_Activity_
Could you set down exactly the lines in the records below between the line holding "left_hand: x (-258" and the line holding "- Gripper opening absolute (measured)", inclusive?

START Data supplied

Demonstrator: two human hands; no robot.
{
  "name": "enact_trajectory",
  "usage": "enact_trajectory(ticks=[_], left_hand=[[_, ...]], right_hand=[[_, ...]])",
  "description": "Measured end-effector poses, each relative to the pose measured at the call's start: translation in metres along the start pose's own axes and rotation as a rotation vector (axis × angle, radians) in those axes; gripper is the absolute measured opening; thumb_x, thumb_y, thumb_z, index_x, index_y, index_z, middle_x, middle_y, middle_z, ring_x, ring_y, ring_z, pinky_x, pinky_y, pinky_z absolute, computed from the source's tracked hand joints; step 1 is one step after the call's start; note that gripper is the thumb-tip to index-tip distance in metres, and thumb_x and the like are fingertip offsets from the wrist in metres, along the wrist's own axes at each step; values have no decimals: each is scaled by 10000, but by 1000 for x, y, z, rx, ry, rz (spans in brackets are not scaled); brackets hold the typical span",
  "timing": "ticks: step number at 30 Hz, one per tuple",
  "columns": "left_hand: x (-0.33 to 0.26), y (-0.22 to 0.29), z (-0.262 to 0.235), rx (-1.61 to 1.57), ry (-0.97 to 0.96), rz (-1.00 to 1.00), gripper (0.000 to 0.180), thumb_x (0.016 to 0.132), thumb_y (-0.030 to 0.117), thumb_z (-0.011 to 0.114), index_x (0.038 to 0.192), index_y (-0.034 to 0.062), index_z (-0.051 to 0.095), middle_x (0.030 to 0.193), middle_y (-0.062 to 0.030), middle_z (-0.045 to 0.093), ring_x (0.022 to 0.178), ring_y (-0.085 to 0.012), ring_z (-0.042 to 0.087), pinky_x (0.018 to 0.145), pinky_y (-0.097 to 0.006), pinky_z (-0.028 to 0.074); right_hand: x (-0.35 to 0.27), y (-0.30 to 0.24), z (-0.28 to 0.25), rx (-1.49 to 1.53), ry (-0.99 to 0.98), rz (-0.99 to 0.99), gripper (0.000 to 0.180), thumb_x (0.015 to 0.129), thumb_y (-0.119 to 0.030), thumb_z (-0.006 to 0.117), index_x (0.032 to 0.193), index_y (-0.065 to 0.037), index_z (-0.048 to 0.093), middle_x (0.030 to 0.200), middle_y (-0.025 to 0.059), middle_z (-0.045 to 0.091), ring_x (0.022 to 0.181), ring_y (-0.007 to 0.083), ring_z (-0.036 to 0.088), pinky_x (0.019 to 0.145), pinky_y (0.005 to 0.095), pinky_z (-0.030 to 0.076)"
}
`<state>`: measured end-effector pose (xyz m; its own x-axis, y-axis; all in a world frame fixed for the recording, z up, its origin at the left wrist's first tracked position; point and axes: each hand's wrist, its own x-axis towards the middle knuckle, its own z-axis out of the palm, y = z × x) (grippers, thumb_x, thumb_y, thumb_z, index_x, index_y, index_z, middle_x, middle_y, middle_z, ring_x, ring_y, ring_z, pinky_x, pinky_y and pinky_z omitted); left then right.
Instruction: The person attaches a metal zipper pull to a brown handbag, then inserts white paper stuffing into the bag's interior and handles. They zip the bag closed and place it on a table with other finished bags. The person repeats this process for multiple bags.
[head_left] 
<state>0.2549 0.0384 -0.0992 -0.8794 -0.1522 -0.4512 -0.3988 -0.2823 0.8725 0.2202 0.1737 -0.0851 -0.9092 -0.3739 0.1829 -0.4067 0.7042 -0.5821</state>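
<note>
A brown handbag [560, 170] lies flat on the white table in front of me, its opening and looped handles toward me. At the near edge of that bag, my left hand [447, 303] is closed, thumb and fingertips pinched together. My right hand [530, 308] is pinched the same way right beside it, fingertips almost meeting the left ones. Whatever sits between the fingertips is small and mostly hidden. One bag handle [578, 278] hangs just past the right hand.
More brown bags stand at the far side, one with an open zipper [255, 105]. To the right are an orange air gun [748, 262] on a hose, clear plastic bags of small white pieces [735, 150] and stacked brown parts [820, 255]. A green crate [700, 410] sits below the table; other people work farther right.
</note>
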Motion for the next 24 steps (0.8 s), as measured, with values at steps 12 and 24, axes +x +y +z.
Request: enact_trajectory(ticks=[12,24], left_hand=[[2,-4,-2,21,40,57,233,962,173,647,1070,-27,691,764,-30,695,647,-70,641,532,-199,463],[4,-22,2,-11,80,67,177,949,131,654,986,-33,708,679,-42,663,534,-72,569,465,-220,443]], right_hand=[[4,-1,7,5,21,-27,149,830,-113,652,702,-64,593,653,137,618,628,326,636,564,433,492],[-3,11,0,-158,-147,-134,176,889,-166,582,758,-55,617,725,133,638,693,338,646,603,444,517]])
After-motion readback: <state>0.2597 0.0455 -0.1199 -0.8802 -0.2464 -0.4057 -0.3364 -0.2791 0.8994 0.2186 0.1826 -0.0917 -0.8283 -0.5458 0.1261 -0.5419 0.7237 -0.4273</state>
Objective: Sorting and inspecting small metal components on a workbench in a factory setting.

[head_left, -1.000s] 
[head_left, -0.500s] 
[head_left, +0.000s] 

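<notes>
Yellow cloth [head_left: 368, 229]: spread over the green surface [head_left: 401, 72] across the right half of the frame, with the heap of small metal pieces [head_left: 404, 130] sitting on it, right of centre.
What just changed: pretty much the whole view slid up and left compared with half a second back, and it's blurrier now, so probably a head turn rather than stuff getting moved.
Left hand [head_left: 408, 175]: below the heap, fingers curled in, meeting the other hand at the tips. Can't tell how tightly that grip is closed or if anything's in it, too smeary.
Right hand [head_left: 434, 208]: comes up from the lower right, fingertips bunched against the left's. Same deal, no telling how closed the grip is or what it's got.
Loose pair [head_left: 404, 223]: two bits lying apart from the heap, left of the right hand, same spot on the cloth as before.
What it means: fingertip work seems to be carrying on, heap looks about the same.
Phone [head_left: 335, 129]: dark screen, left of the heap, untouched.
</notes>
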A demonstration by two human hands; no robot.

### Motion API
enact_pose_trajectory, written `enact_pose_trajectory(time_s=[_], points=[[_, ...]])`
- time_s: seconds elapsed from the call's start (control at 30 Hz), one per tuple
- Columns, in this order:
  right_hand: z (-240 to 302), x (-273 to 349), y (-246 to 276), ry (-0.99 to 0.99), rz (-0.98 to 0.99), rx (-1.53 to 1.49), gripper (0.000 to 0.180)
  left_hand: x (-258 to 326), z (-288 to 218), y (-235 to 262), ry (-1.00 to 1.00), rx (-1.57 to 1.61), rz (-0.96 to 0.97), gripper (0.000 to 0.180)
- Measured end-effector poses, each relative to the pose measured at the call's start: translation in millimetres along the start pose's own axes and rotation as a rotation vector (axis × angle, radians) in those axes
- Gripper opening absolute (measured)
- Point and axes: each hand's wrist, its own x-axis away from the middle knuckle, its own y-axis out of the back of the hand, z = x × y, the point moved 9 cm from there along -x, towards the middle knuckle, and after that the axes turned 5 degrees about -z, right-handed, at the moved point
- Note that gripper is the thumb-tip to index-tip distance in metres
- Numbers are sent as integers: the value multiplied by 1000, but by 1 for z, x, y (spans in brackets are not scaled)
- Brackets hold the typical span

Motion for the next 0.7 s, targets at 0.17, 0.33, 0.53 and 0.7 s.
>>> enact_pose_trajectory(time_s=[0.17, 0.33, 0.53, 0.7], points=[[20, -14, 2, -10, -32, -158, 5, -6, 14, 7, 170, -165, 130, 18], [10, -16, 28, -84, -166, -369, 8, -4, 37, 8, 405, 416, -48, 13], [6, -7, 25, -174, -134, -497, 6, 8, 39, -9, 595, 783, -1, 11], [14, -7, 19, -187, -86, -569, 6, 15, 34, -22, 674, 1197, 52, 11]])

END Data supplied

_Result of the exercise_
  left_hand: x (-258 to 326), z (-288 to 218), y (-235 to 262), ry (-1.00 to 1.00), rx (-1.57 to 1.61), rz (-0.96 to 0.97), gripper (0.000 to 0.180)
- Measured end-effector poses, each relative to the pose measured at the call's start: translation in millimetres along the start pose's own axes and rotation as a rotation vector (axis × angle, radians) in those axes
- Gripper opening absolute (measured)

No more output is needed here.